A Meeting of
For every creative person, there exists an equal number of creative processes.
A way that any artist moves from blank page, to concept, to product. Sometimes it is a well-worn routine, a method that's constantly reinventing itself; at other times, it's a deeply personal ritual or a rowdy brainstorm session. Whatever form it takes, the creative process is ultimately about seeking inspiration that will initiate a journey from nothing to something.
And yet, there's a sense of mystery about it. Maybe it's a fear of judgment, that we're scared we're somehow doing it wrong. Or that we feel a need to protect it. Or that we think that, in the act of sharing, we could lose a part of ourselves.
But maybe, we just need the right forum.
Here in Chattanooga, our creative community is shaping a solution. In recent years, a large number of forums have popped up. They're conferences, but not in the corporate sense. Rather, they're gatherings of creatives who simply present themselves, their ideas and thinking, as opposed to a portfolio of what they've made or achieved. A coming-together to share, as best anyone can, how their minds move.
Enter Top Conference, or TopCon, a conference co-founded by Matt Adams, Sara Bang, Michael Kendall, Travis Knight, Michael Mahaffey, Nick Turner, and Casey Yoshida.
It's campy and Southern and a little weird, and while it's design-focused, it's meant for anyone who creates: TopCon is all about the means, not the end.
“We want the speakers, who are designers, to connect with our whole audience. A lot of them are designers, too, but they're also writers, developers, business owners, teachers, students,” says Nick Turner, co-founder of TopCon.
“It works because our purpose is not to provide the technical tools needed be a designer. We just want to inspire people to build something new, or to find a better way of doing what they're already doing.”
The idea for TopCon came about in early 2013, and the inaugural event happened only a few months later.
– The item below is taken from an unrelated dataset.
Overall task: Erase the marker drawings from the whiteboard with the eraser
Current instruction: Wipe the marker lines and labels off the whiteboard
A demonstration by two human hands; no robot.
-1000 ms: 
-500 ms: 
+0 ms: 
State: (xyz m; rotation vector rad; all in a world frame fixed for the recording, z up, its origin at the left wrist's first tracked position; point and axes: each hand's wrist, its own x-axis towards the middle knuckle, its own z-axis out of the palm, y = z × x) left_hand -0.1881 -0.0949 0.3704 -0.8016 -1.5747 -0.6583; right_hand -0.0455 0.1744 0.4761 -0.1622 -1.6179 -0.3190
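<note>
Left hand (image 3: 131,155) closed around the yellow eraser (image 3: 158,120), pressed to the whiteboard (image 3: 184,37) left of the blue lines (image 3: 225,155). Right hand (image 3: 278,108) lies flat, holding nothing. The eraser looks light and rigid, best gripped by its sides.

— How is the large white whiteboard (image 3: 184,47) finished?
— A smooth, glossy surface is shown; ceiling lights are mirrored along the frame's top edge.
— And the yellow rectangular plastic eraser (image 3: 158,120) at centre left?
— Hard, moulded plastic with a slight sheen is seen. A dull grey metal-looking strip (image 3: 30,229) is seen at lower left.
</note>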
If that seems fast, the six founders agree, especially considering that none of them has any experience conceptualizing or organizing a conference — and they're all in their mid-20s, with full-time design careers. It started, they say, with a push to bring a single designer to speak in Chattanooga, and it turned into a respectable line-up of presenters, some known across the country, that drew a crowd of almost 200. They discovered an enthusiasm, and perhaps even a need, for TopCon across the South that extended far beyond the design world. Immediately following the final round of applause, they knew they would do it again.
“Last year, part of our mission was supporting the attraction and retention of design talent in Chattanooga,” says Casey. “But we had a lot of people who weren't designers come to TopCon and leave feeling like they got something valuable. The speakers talked about their stories, their drive, their process — themes that anyone can benefit from.”
“We kept that in mind as we organized our 2014 event,” Nick says. “We've been very calculated in the way we've grown it.”
TopCon 2014 was held on a sunny November Saturday at Track29, a large, relatively new concert venue located behind the Chattanooga Choo-Choo that often attracts Bonnaroo-esque acts. The lineup was heftier than last year's, and the founders made a point to seek out a variety of speakers from every corner of the country. To name a few: Tad Carpenter, a Missouri-based designer, illustrator, author and teacher who has been a creative director with Hallmark Cards for nearly 40 years;
Nick Dupey, born and raised in Chattanooga, working as a senior design lead at IDEO's Boston office; Nick Slater, a New Yorker who made his way to Silicon Valley and specializes in brand identity, custom typography and illustrations; and Alexa Proba, a designer, illustrator and art director originally from Germany, now an art director at Kickstarter in New York.
“In organizing the conference, we realized that there should be an arc, a storyline for people to follow throughout the day. So we found very different speakers, from every stage in their career paths, and lined them up strategically,” Nick says.
The founders have taken cues from other design conferences they've attended in the Southeast and beyond. But many of the more well-known events share aspects that TopCon has left behind, particularly exorbitant registration fees. In addition to their big-name speakers, large conferences tend to have catered meals, bulky swag bags and huge crowds, in cities where accommodations aren't cheap. TopCon's founders have chosen to keep it simple.
“We want TopCon to be affordable and accessible. We place our focus on the caliber of speaker, not the perks,” Casey says. “And we keep it smaller. There's a personal feel to it that's really priceless — there aren't a lot of design conferences where you can chat with speakers one-on-one during the event, or take them out to brunch the next day.”
So, the founders say, while they are glad to see TopCon grow into an established, annual event, there's not much they plan to change.
“Where our conference is, and how it's set up — we don't have to be absorbed by a certain culture and fall in line with what's already happening,” Nick says. “It's not that we're trying to redefine the culture, but we're hoping to add a new piece to it by bringing people together in this way. If TopCon provides a space for that creative spark to happen, then for us, it's a success.”